Inkdroid notes that the RDF service release “is important news because Freebase is an active community of content creators, creating rich data-centric descriptions with a wiki style interface, fancy data loaders, and useful machine APIs.” This is followed up by a quick and handy tutorial how you can get machine readable data back from freebase using a URI with Freebase. Conclusion:

So why is this important? Because following your nose in HTML is what enabled companies like Lycos, AltaVista, Yahoo and Google to be born. It allowed for agents to be able to crawl the web of documents and build indexes of the data to allow people to find what they want (hopefully). Being able to link data in this way allows us to harvest data assets across organizational boundaries and merge them together. It’s early days still, but seeing an organization like Freebase get it is pretty exciting.

Yves Raimond was the first to wonder on the public W3C LOD mailinglist: “now, to see whether it links to other datasets :-) ” – the idea of having linked data without the linkage would indeed seem like love’s labour lost. Semantic Focus / James Simmons seconds: “One downside is the data doesn’t appear to link to external resources, in a sense walling itself in. It should be trivial to link the topics that came from Wikipedia back to Wikipedia as well as DBpedia (which would be killer, by the way).” This is followed up a later post, where James expresses concerns regarding the relationship DBpedia / Freebase: “Freebase may see a drop in userbase growth and participation if it becomes a mirror of DBpedia (or vice-versa) and the popularity once garnered by one project may shift towards the other, or away entirely.”

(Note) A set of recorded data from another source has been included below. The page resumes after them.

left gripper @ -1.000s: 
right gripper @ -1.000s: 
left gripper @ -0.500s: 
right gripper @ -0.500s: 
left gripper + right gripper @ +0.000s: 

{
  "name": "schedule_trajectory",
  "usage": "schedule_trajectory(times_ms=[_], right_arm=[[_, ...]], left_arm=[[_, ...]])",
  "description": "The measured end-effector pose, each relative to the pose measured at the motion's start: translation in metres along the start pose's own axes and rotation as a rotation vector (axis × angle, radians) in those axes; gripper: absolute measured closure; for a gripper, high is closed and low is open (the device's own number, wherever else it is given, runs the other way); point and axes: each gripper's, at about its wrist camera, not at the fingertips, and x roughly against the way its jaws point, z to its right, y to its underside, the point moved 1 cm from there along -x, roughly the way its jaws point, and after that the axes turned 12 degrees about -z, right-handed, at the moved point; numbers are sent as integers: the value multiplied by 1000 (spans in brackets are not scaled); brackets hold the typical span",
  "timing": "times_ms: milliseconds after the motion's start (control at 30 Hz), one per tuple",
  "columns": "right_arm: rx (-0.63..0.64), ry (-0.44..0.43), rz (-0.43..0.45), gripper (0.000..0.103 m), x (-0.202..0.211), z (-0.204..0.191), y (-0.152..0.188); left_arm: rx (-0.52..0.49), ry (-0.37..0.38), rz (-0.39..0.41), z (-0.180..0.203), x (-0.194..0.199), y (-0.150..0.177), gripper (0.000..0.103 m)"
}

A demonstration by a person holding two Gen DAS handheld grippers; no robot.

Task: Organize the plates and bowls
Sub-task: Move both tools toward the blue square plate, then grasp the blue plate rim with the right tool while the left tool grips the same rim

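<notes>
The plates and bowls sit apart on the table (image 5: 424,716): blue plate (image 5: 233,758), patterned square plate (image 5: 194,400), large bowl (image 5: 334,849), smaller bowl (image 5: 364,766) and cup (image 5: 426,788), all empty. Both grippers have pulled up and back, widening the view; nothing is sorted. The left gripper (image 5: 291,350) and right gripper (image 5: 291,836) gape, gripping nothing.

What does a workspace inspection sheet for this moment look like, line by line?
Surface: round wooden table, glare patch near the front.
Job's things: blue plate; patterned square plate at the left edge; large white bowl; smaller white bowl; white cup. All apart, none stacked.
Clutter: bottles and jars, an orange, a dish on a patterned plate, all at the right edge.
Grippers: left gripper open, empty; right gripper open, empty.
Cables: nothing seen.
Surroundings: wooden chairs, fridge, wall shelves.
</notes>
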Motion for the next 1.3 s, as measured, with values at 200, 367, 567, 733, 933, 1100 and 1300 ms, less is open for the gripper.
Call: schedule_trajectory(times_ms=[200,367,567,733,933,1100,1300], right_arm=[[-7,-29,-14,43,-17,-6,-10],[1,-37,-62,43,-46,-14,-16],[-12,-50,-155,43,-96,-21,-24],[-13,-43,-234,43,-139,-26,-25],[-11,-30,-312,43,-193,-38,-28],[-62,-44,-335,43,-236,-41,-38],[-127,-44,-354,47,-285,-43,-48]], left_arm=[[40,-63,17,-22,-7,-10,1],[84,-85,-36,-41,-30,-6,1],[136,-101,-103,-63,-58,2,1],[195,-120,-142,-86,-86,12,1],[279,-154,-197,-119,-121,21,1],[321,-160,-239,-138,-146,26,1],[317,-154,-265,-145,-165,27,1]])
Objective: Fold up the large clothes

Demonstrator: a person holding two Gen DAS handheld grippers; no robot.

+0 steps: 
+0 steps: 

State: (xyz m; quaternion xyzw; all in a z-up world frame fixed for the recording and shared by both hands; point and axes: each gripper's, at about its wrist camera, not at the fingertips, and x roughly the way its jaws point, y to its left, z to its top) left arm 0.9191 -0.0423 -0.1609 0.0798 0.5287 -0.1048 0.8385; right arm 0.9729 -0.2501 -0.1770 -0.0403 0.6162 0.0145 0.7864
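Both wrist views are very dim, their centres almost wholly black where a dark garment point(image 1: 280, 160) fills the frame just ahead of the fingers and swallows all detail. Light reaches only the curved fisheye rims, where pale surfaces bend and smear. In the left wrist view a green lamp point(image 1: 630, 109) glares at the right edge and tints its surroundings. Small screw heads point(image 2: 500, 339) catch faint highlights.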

More News / Andrew Newman puts the Freebase RDF service release in context with Cathrin Weiss’ “250 million triples on your iphone” submission, iMoCo, to the Billion triples challenges, also DBpedia and Semaplorer, developed at the University of Koblenz:

DBPedia stood out because it was the only one that allowed you to write data to the Semantic Web rather than just read the carefully prepared triples. For a similar reason I though SemaPlorer was good because they tried to do more than just the standard triples but went that extra bit further by making it more generic like integrating flickr. But they were all excellent, all of them showing what you get with a billion or more triples and inferencing.

That combined with the guys at Freebase making all of their data available as RDF and it was a big day for the Semantic Web.

ARQtick / AndyS plays a bit with the Blade Runner example cited by Freebase, e.g. takes a look at the graph, looks for interesting properties and extracts author names

N.B. If you want to follow ARQtick’s example: use the Linked Data browser plugin Tabulator or go to the Marbles site to view the RDF – without a data browser you’ll be redirected to the HTML page. You will also need it to make sense of rdf.freebase.com.